Resolví pintar un retrato de Haydeé para regalárselo como testimonio de mi afecto y admiración por ella. No pude concretarla en un cuadro que mostrara su estampa, pero en cambio se me presentó como un manojo de flores que parecían múltiples retratos de las diferentes facetas de Haydeé, especialmente aquella de la mitad, una flor blanca que para mi era el alma de esa gran mujer terrible y tierna, a quien el alma se volvió blanca desde el día que recibió en sus manos los ojos azules de su hermano Abel.

En un segundo viaje que hice a La Habana y en un primer encuentro que tuvimos, muy de paso, en la Casa, le solté: “No hice tu retrato, pero te pinté unas flores”. Me contestó con su enorme franqueza: “A mí, Obregón, no me gustan las flores pintadas”. Ya verás, pensé para mis adentros.

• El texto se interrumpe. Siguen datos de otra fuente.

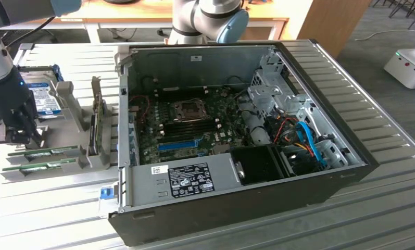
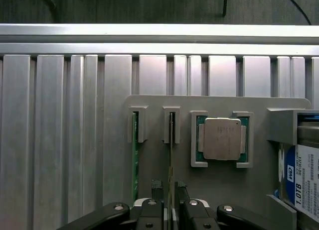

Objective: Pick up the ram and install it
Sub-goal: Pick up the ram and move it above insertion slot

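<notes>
Step in hand: pick-up of the ram [image 2: 171, 140], judged to be at the pre-grasp stage; installation has not begun. The ram stands on edge in a slot of the grey holder [image 2: 219, 185], which lies on the ribbed metal surface [image 2: 60, 140] at the exterior view's left of the open case [image 1: 228, 208]. A second stick [image 2: 134, 155] stands in the adjacent slot, parallel and just beside. On the ram's other side the holder carries a processor [image 2: 222, 139] and, beyond that, a drive [image 2: 305, 175]. The hand [image 2: 169, 192] is positioned over the holder with one finger on each side of the ram. Its jaws are part open: a narrow gap shows between each pad and the stick, so nothing is gripped. The ram sits roughly centred between the fingers [image 2: 157, 190]. The next move, as judged, calls for a square closure on the two flat faces, without tilting the stick against the slot walls and with the outer finger clear of the second stick. Installation calls for alignment with a memory slot on the board [image 1: 193, 117] inside the case.
</notes>
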`<control>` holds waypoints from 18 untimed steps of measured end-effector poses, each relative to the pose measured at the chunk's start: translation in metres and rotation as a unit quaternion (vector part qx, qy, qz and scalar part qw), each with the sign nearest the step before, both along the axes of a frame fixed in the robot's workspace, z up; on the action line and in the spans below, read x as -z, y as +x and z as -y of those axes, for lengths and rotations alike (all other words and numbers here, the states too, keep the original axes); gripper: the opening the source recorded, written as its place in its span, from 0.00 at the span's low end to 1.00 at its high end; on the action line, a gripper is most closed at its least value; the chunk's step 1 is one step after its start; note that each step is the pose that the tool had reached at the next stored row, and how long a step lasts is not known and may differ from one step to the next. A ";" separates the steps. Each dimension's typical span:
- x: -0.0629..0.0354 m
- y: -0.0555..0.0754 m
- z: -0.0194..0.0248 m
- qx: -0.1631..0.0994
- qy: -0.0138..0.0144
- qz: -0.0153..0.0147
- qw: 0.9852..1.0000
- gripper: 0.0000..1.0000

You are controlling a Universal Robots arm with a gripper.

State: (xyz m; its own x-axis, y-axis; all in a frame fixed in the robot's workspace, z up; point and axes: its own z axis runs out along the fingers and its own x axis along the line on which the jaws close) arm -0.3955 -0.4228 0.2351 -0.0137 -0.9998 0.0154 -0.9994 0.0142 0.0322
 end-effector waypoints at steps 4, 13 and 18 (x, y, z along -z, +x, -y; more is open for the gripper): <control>0.0000 0.000 0.0052 0.000 0.000 0.000 1.000 0.24; 0.0000 0.000 0.0126 0.000 0.000 0.000 1.000 0.24; 0.0001 0.000 0.0166 0.000 0.000 0.000 1.000 0.24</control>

Uno o dos días más tarde volvimos a encontrarnos y rápidamente se me acercó diciéndome: “Oye, chico, qué maravilla de flores has pintado. Esa blanca ¡qué maravilla!”. Me alegré porque supe que se había reconocido en ellas, y supe también que empezaba a quererme a través de mi pintura. Eso para mí fue un gran logro, porque la pintura de uno tiene que ser mucho mejor que uno mismo.

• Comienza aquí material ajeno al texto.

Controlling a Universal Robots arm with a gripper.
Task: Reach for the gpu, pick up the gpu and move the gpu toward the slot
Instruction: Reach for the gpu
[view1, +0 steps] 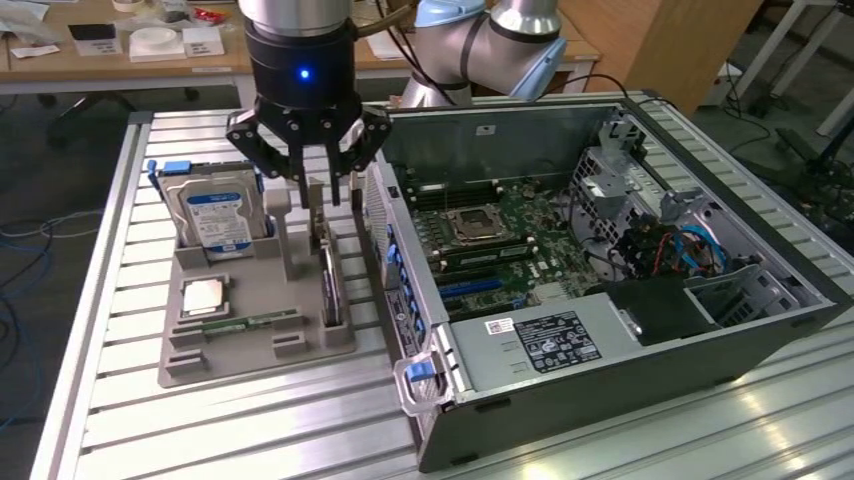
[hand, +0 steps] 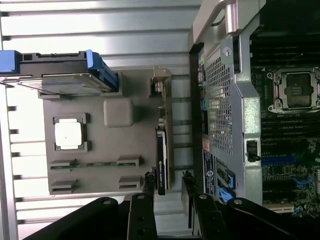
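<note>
The gpu stands edge-on as a dark slab in the grey holder tray, next to the open computer case. Its silvery end bracket rises at the far end. My gripper hangs open just above the gpu's bracket end, holding nothing. In the wrist view the gpu runs lengthwise, and my gripper has one black finger on each side of its near end, apart from it. A blue slot lies on the motherboard inside the case, also seen in the wrist view as the blue slot.
The holder tray also carries a blue-labelled hard drive, a square processor and a memory stick. The open case with its blue latch stands close at the exterior view's right of the tray. Ribbed metal table lies below.
</note>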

Está bien que los hombres tengamos que morirnos. Pero las mujeres no. No deben morirse nunca, y cuando lo hacen uno siente rabia y lo toma como una ofensa personal y hasta colectiva. Tú, Haydeé, y tú, Feliza, que como todas las mujeres de talento tenían esa combinación de ser implacables y niñas perdidas en un bosque, ustedes no tenían derecho a morirse.”

Cartagena de Indias, febrero 11 de 1985.
  Tomado de la revista Casa de las Americas
1. DEL CASTILLO, Rosario. (Camándula). LAS MUJERES DE OBREGÓN. Tercer Mundo, Editores. Bogotá, 1993. ISBN: 958-601-434-7I.